22 March 2010

Portrait of Competence: Art Robinson

Art Robinson, PhD, lives on a 350 acre farm in Southern Oregon. The Robinson family has long maintained hundreds of sheep and lambs, over a dozen milk cows, dozens of wild turkeys, and miscellaneous dogs. Robinson has raised and homeschooled 6 children on the farm: Zachary has a doctorate in veterinary medicine and Noah has a PhD in chemistry. At present, Arynne is in her third year of work toward a DVM, twins Joshua and Bethany are both in their second year of work toward PhDs in nuclear engineering, and Matthew is in his second and last year of work toward a BS in chemistry.
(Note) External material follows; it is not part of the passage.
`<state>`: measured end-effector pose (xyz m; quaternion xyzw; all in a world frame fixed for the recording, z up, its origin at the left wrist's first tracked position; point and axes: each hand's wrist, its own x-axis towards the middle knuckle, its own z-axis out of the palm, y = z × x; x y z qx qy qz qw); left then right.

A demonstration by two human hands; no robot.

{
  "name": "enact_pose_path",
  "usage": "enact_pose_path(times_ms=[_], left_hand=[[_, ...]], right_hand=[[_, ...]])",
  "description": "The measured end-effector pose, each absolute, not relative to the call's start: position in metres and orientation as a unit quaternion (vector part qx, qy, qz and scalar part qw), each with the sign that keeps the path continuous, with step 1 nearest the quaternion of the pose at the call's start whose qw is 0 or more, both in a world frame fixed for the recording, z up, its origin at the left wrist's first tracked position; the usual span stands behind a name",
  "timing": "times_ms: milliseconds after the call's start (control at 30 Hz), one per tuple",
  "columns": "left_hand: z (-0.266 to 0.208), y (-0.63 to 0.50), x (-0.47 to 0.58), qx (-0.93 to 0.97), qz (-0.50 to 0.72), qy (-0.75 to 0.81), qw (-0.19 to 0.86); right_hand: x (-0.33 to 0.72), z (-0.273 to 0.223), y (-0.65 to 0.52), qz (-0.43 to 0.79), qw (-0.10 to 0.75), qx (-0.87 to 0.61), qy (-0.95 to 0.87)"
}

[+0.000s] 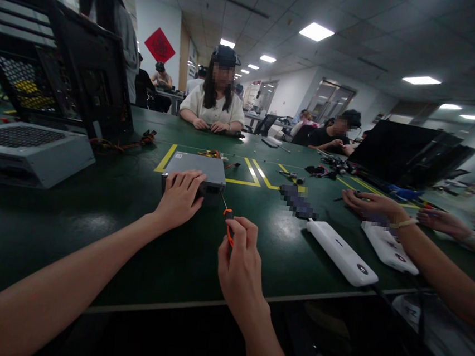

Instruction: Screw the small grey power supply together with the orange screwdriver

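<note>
Head view: your left hand [183,194] is resting spread on the power supply [199,166] beneath it; your right hand [242,254] is grasping a screwdriver [228,214]. This rigid box is probably handling heavy, calling for grip on opposite sides.

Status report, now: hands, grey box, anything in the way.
Left hand spread on grey box. Right hand gripping screwdriver, tip at box's near right corner, contact unclear. Cables behind box, not blocking either hand.

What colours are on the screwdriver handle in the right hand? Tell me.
The screwdriver handle is black and orange, seen best in the head view.
</note>
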<state>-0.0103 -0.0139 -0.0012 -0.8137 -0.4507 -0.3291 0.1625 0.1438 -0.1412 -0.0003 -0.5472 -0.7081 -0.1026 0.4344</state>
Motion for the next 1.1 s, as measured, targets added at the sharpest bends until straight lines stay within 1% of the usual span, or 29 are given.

Each of the 6 children was taking college physics and math courses by age 16 -- if not before -- and each typically took only 2 years on-campus to finish undergraduate classwork.

Art Robinson received a BS in Chemistry from Cal Tech -- where he was a student of Linus Pauling -- and a PhD in Chemistry from UCSD, where he taught chemistry for a few years before teaming with Linus Pauling to form the Linus Pauling Institute in Menlo Park. After working with Pauling for several years -- and failing to substantiate Pauling's claims that Vitamin C cures cancer -- Robinson and Pauling had a parting of the ways. Robinson and his wife Lauralee -- also a scientist -- moved to Oregon in 1980 with young sons Zachary and Noah.
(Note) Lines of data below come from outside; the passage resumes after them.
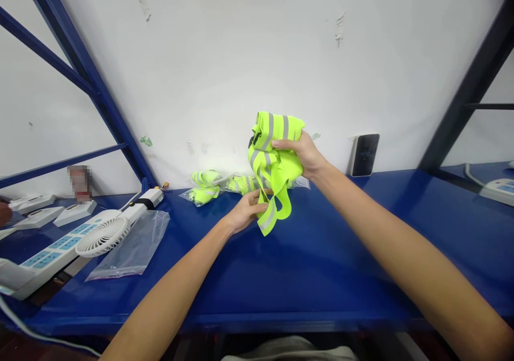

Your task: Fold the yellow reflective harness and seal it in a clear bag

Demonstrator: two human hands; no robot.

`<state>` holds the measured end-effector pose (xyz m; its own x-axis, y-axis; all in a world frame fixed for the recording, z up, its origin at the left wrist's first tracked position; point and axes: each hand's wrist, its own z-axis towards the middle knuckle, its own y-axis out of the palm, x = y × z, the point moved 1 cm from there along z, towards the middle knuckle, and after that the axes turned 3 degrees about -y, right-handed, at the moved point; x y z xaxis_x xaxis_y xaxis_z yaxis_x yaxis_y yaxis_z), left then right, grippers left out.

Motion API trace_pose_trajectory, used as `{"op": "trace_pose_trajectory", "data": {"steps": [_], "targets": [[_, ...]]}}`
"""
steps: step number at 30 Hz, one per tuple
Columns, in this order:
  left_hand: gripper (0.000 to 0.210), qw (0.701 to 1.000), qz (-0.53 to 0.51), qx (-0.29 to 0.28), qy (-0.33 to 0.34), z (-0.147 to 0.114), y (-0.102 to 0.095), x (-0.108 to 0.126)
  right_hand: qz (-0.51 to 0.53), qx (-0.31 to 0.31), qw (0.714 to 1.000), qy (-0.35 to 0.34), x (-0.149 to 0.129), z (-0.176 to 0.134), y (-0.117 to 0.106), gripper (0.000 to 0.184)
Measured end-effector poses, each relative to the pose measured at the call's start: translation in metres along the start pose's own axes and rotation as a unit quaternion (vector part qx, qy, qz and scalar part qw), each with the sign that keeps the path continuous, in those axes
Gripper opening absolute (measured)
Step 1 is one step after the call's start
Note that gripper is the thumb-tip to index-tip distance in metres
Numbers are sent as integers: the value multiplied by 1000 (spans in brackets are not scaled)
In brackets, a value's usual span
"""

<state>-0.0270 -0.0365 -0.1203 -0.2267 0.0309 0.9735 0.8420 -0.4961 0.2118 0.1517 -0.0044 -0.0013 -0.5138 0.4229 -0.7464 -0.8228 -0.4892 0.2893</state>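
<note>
A bundle of neon-yellow reflective straps (283, 130) with grey stripes is held up above the blue table. My right hand (303, 155) is closed on the bundle's right side, thumb across the front. Black bits, perhaps buckles, show at its left edge. Loops of strap hang down below. My left hand (247, 211) is lower, its fingers closed around a hanging strap at the left. Part of its fingers is hidden behind the strap. Behind the hands, clear bags of similar yellow straps (204, 194) lie against the wall.
On the blue table (321, 275), an empty clear plastic bag (138, 248) lies at left beside a white handheld fan (104, 236) and a long power strip (56, 251). A phone (365, 155) leans on the wall at right. Blue metal posts (108, 104) frame the left side.
</note>
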Motion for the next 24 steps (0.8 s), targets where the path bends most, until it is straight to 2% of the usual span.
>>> {"op": "trace_pose_trajectory", "data": {"steps": [4, 6, 10, 14, 16, 20, 24], "targets": [[51, 992, 60, 99, 48, 7, -7, -1, -24, -31, 999, -18, -6, 2, -7, 41], [51, 988, 78, 122, 61, 9, -10, -1, -47, -47, 998, -20, -10, 1, -10, 42], [41, 989, 108, 92, 43, 6, -8, 4, -94, -60, 994, -6, -20, -1, -14, 42], [58, 992, 92, 70, 53, 2, -4, 6, -113, -62, 991, 26, -28, -3, -19, 42], [59, 988, 101, 88, 73, 3, -6, 4, -110, -61, 992, 30, -30, -4, -22, 43], [46, 978, 126, 138, 91, 7, -13, -5, -108, -76, 991, 23, -29, -3, -30, 42], [39, 979, 119, 133, 102, 11, -15, -11, -108, -91, 990, 17, -27, -2, -34, 42]]}}
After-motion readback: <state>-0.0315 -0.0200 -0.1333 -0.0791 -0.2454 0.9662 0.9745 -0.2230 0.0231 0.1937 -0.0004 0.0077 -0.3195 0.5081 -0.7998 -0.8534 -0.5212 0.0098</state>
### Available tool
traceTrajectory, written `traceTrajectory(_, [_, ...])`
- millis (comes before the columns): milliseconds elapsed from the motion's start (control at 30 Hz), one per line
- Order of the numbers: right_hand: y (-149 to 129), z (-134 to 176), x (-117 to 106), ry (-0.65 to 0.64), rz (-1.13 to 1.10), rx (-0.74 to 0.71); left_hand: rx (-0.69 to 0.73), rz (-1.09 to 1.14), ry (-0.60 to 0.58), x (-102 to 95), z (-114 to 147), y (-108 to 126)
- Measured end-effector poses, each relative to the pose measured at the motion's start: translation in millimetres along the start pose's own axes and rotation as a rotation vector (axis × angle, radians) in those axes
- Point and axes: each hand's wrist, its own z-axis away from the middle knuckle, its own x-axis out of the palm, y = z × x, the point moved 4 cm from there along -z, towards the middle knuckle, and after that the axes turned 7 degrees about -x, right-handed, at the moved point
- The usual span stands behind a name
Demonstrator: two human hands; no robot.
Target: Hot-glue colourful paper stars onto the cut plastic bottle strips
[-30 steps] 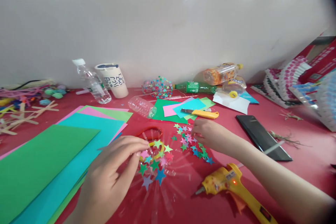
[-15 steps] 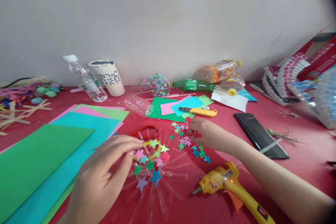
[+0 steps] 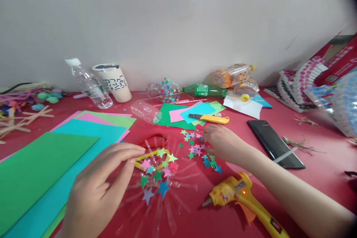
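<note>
My left hand point(image 3: 102, 189) pinches the near-left end of a yellow loop point(image 3: 138, 164) between thumb and fingers. The loop stands among foil-coloured paper stars point(image 3: 157, 176), stuck on a clear plastic piece cut into strips point(image 3: 170, 214) that spread out over the table. A red loop point(image 3: 161, 140) lies just behind it. My right hand point(image 3: 221, 141) reaches down at the loose small stars point(image 3: 197, 151), its fingers bent and closed. The fingertips are partly hidden, so I cannot make out what they hold.
A yellow hot glue gun point(image 3: 237, 193) with a lit red light lies at front right, near a black phone point(image 3: 275, 143). Coloured sheets point(image 3: 52, 167) cover the left. A utility knife point(image 3: 213, 119), plastic bottles point(image 3: 206, 90) and a cup point(image 3: 115, 83) sit farther back.
The yellow loop has been drawn leftward and now looks longer, with my left hand shifted slightly left. My right hand stays over the stars, its fingers a little more tucked in.
</note>
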Motion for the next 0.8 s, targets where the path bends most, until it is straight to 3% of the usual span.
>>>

Between 1980 and 1988, Robinson and his wife lived happily on the farm -- creating a family of 6 young children, operating the farm and various scientific and other miscellaneous ventures. Then in 1988 within 24 hours of developing flu-like symptoms, Robinson's wife died of hemorrhagic pancreatitis. Their children at that time ranged between ages 12 and 18 months. The older children were being home-schooled by Lauralee, and the youngest was still in diapers.

Art Robinson picked himself up from this sudden tragedy and shouldered the additional responsibilities of single parenthood of 6 young children, most in homeschool. Somehow, Art structured the curriculum and format of the school so that in fact the children were able to teach themselves, for the most part. Then, with the children's help, Art packaged the family's complete homeschool curriculum -- The Robinson Curriculum -- and has been selling thousands of the 22 CD sets a year, at $195 a set.

Sales of the homeschool curriculum plus several other enterprising ventures have put Art's scientific career on a self-sustaining basis.
Suffice it to say that Art Robinson has recovered his financial independence. He no longer needs government grants to pursue the unresolved scientific questions that were put on hold over 20 years ago. In fact, his independence as a scientist is now greater than it would be if he were still at a large research institution. Whether the institution is nominally private, or publicly funded, he points out, most scientific research is held captive by heavy infusions of federal money.

Around the time he heard that the Proceedings of the National Academy would publish the article, Art said: "If we just had a few thousand scientists pursuing their own goals, we'd really be able to get some new research done in this country. As it is, most of them are trapped."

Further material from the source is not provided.